The roughly 100-page book breaks down common concrete myths and assumptions. For example, it is well known that concrete acts like a solar "battery," trapping heat and slowly emitting it to help offset a building's heating and cooling loads.

However, researchers discovered that concrete walls built beyond the industry's conventional range of 8 in. to 10 in. provide no significant thermal-mass benefit on a 24-hour basis. In other words, thicker is not always better.

"We want to quantify the true benefit, rather than just greenwashing," says Florian Barth, a retired structural engineer and president of ACI, who leads the book's editorial review panel. In the book, concrete's thermal mass is calculated by BTUs of stored heat per sq ft per hour, and it provides design guidelines.

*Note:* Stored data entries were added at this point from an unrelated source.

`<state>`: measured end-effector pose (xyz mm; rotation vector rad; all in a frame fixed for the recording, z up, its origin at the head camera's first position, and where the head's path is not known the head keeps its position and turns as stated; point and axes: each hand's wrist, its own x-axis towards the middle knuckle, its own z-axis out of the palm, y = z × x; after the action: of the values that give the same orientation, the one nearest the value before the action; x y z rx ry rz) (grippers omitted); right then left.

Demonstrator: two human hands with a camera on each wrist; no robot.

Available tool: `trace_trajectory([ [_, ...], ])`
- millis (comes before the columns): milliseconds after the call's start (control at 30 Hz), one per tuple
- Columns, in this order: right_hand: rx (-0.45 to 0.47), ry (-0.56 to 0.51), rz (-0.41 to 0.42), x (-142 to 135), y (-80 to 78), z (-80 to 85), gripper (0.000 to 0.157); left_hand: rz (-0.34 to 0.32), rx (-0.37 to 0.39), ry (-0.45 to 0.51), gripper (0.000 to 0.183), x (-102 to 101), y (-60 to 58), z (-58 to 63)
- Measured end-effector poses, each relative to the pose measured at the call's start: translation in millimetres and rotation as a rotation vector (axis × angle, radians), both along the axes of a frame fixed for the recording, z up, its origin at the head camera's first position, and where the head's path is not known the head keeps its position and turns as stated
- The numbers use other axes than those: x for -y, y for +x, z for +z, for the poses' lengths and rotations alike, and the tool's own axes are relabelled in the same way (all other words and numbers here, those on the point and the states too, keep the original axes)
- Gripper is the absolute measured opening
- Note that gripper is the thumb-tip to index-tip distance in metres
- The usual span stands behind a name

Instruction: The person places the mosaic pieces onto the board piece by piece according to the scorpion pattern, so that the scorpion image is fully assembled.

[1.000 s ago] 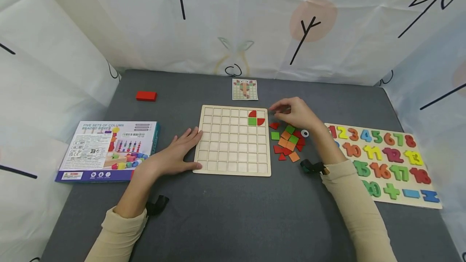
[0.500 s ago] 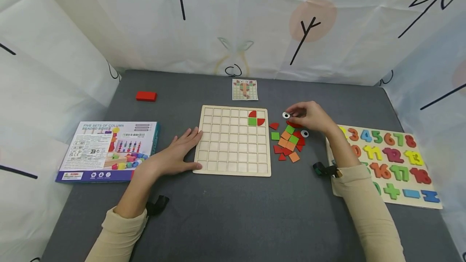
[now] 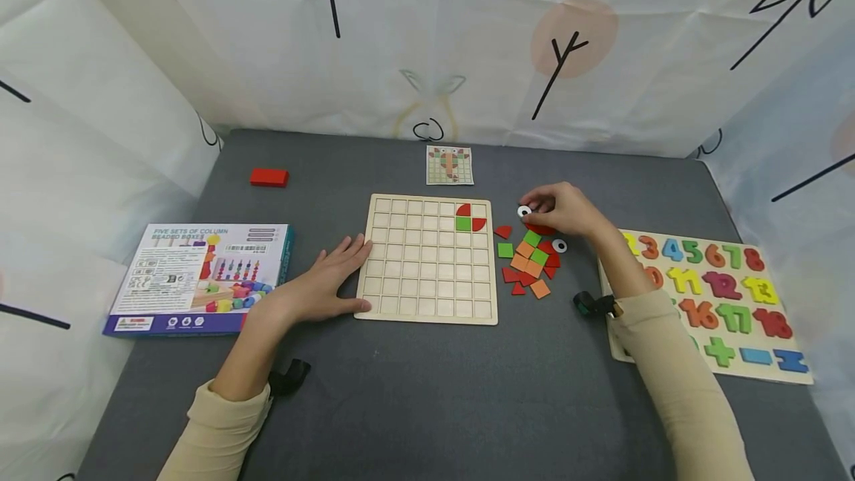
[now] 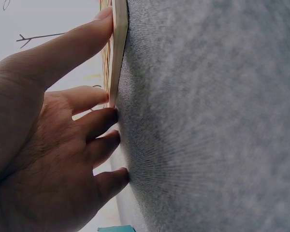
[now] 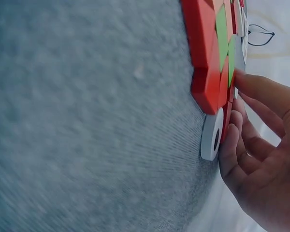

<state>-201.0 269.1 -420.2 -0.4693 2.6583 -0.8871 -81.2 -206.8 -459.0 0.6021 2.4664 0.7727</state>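
One white disc (image 3: 524,211) with a dark centre is held in the right hand (image 3: 564,210), the thumb and fingertips closed narrowly on it. Location: to the right of the wooden grid board (image 3: 417,266), over the far end of the heap of pieces (image 3: 530,262). The right wrist view shows little of the held disc behind the fingers, so whether it touches the heap cannot be told.

Heap: red, green and orange pieces, some overlapping. A second disc (image 3: 559,246) lies at its right side. One green square (image 3: 505,250) sits between heap and board.

Board: three pieces set in cells near the far right corner, namely two red quarter-rounds and a green square. Left hand (image 3: 329,280) at the board's left edge, fingers spread wide, nothing gripped; thumb and forefinger touch the wood.

Surroundings: beyond the board, a small pattern card (image 3: 450,165) lies flat. Far left, a red block (image 3: 269,177); nearer, a printed box (image 3: 200,278). On the right, a number board (image 3: 721,303), partly covered by the right sleeve (image 3: 675,370). All rest on a grey cloth (image 3: 427,399); behind hangs a pale printed curtain (image 3: 401,36).
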Motion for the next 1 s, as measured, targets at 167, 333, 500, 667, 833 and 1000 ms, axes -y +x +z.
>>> trace_trajectory([
  [167, 0.057, -0.009, 0.045, -2.8, -4.1, 3.7, 0.031, -0.002, 0.005, 0.007, 0.107, -2.1, 2.4, 6.4],
  [333, 0.066, -0.008, 0.058, -4.2, -6.6, 4.6, 0.03, -0.007, 0.007, 0.052, 0.103, -9.3, 9.3, 29.7],
  [500, 0.014, 0.013, 0.042, -1.9, -7.1, 1.2, 0.028, -0.004, 0.028, 0.022, 0.101, -14.0, 11.8, 41.6],
  [667, -0.038, 0.033, 0.035, 1.3, -6.8, -1.6, 0.027, -0.009, 0.014, 0.06, 0.101, -10.8, 12.0, 37.0],
  [833, -0.068, 0.014, 0.022, 5.0, -4.5, -2.4, 0.027, -0.009, 0.018, 0.098, 0.103, -7.5, 11.7, 35.3],
  [1000, -0.092, -0.046, 0.021, 14.1, 0.1, -0.3, 0.027, -0.006, 0.026, 0.081, 0.104, -7.8, 11.6, 36.5],
])
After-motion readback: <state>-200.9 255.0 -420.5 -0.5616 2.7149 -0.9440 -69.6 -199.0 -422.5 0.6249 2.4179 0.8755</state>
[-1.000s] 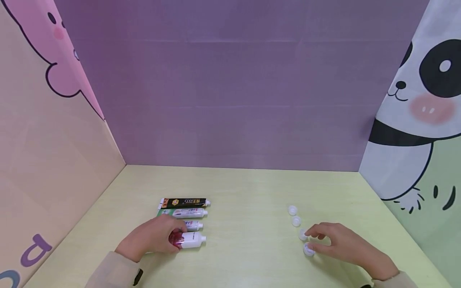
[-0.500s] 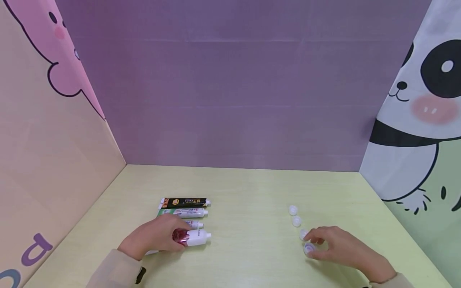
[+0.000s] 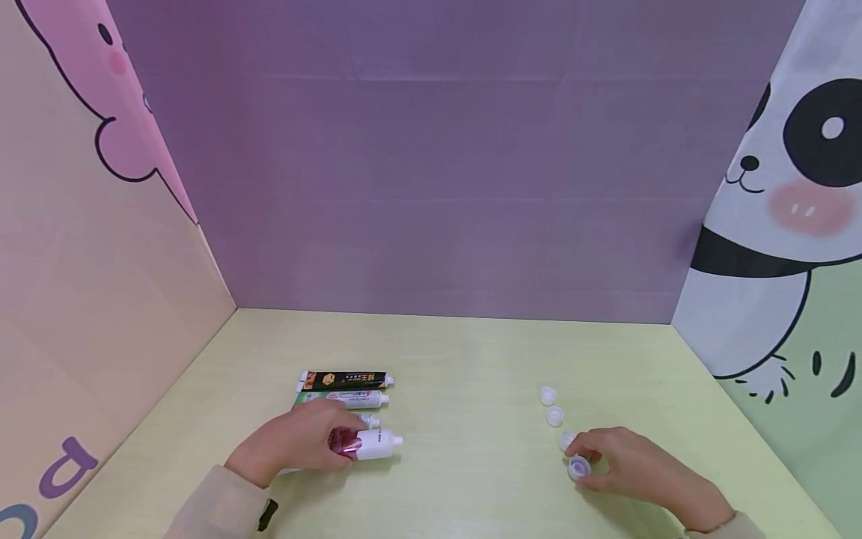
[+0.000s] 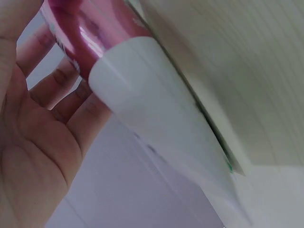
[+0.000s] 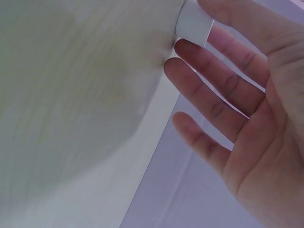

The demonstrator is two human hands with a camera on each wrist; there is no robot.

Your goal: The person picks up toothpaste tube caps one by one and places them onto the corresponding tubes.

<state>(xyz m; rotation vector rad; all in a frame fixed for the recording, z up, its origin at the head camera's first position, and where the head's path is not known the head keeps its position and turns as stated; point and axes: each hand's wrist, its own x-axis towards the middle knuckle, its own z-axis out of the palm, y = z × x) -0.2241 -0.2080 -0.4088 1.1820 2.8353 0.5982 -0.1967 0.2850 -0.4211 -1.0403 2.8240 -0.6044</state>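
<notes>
My left hand (image 3: 299, 438) grips a red-and-white toothpaste tube (image 3: 377, 444) by its red part, fingers and thumb on either side. The tube's bare nozzle points right. In the left wrist view the tube's white part (image 4: 152, 104) runs down toward a flat end, close over the table. On the right, my right hand (image 3: 626, 464) pinches a white cap (image 3: 579, 468) between thumb and fingertips, its hollow side facing up. In the right wrist view the cap's smooth side (image 5: 194, 23) shows at the fingertips, while the other fingers spread loosely.
Beyond the left hand lie a black tube (image 3: 345, 380), a green-and-white tube (image 3: 350, 399) and another uncapped tube (image 3: 370, 421), partly hidden by the hand. Three white caps, the farthest one (image 3: 548, 396) included, form a line on the pale table (image 3: 465, 374). Printed walls enclose the table.
My left hand has moved the red-and-white tube slightly right, its nozzle tilting a little upward. My right hand now holds the nearest cap with its opening turned up.
</notes>
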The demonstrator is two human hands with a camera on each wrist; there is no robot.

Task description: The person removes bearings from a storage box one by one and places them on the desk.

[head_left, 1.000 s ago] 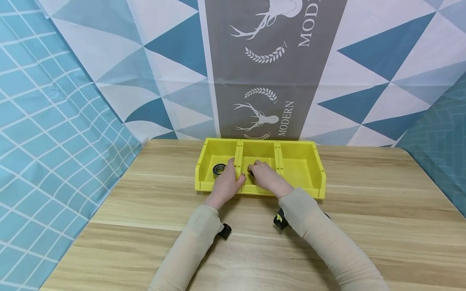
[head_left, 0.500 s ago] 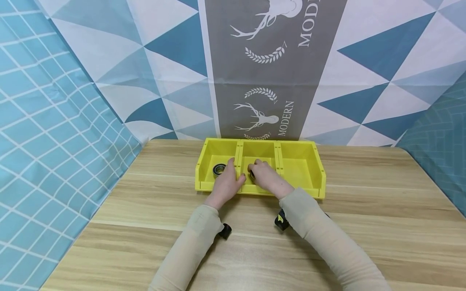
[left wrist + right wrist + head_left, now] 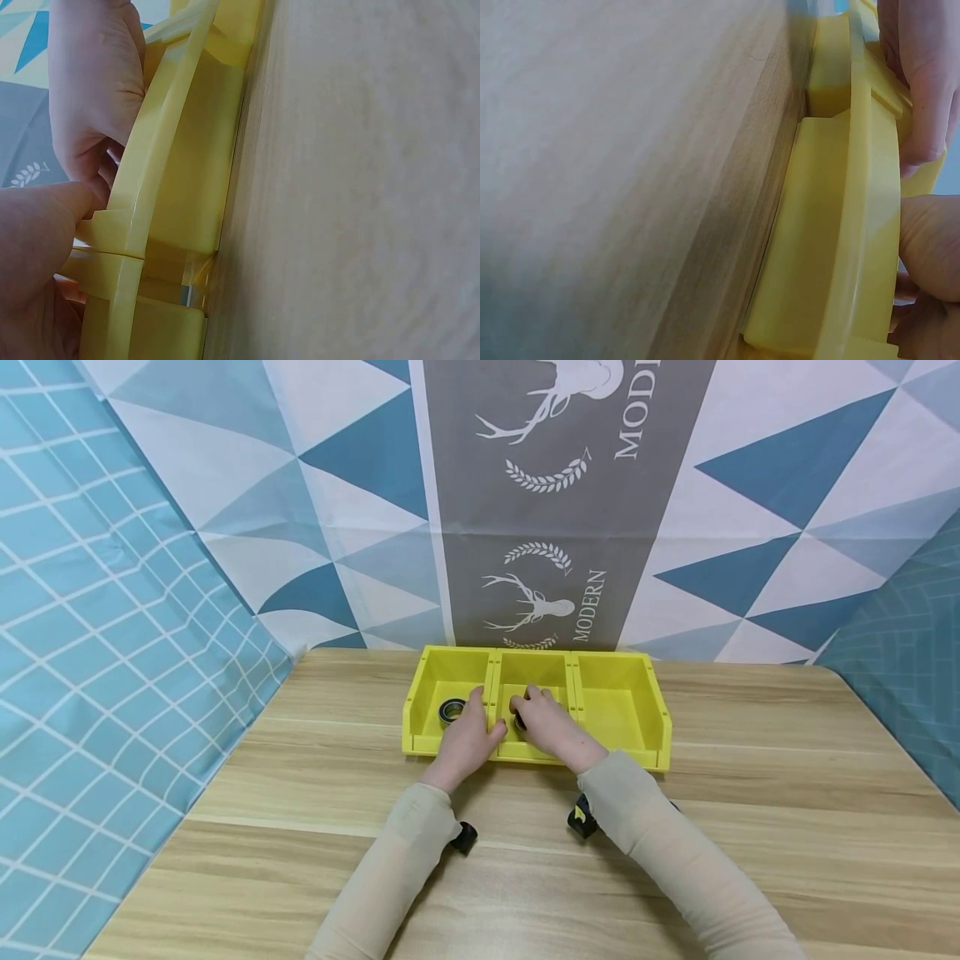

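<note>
A yellow three-compartment parts bin [image 3: 657, 710] stands at the back of the table. In its left compartment lies a ball bearing [image 3: 451, 710], a dark ring with a metal inner face. My left hand [image 3: 467, 739] straddles the divider between the left and middle compartments, thumb on the middle side and fingers on the left, holding the bin there. Over the middle compartment, my right hand [image 3: 551, 724] bends its fingers down and grips a dark ring-shaped bearing [image 3: 519, 722], mostly hidden by the hand. Both wrist views show the hands [image 3: 97, 90] behind the bin's front wall [image 3: 870, 225].
The bin stands on a wood-grain table [image 3: 300, 827], close to the patterned backdrop [image 3: 540, 527]. Black wrist devices [image 3: 465, 837] show beside both sleeves, over the table in front of the bin.
The right hand and its wrist have shifted very slightly, with fingers still on the bearing in the middle compartment. My left hand and the bin have stayed in place.
</note>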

Among other things, the book also addresses the use of high-strength concrete and its impact on the environment. Concrete mixes of high pressure require more portland cement, which raises their carbon footprint. But they use less overall virgin material and take up less space than lower-strength mixes, the book explains.

"I think in the future there will be a push toward more high-strength concrete," notes Barth.

Not addressed in this volume are new types of mix designs and products that may reduce concrete's environmental footprint. But the USGCC plans to release a follow-up volume in the fall that will delve into these newer applications and try to sift through the marketing hype that has become associated with the green movement, researchers say.

The publisher announced the first volume at this year's World of Concrete, held Feb. 2-5 in Las Vegas. Show attendees can order the book on-site for a discount price of $63.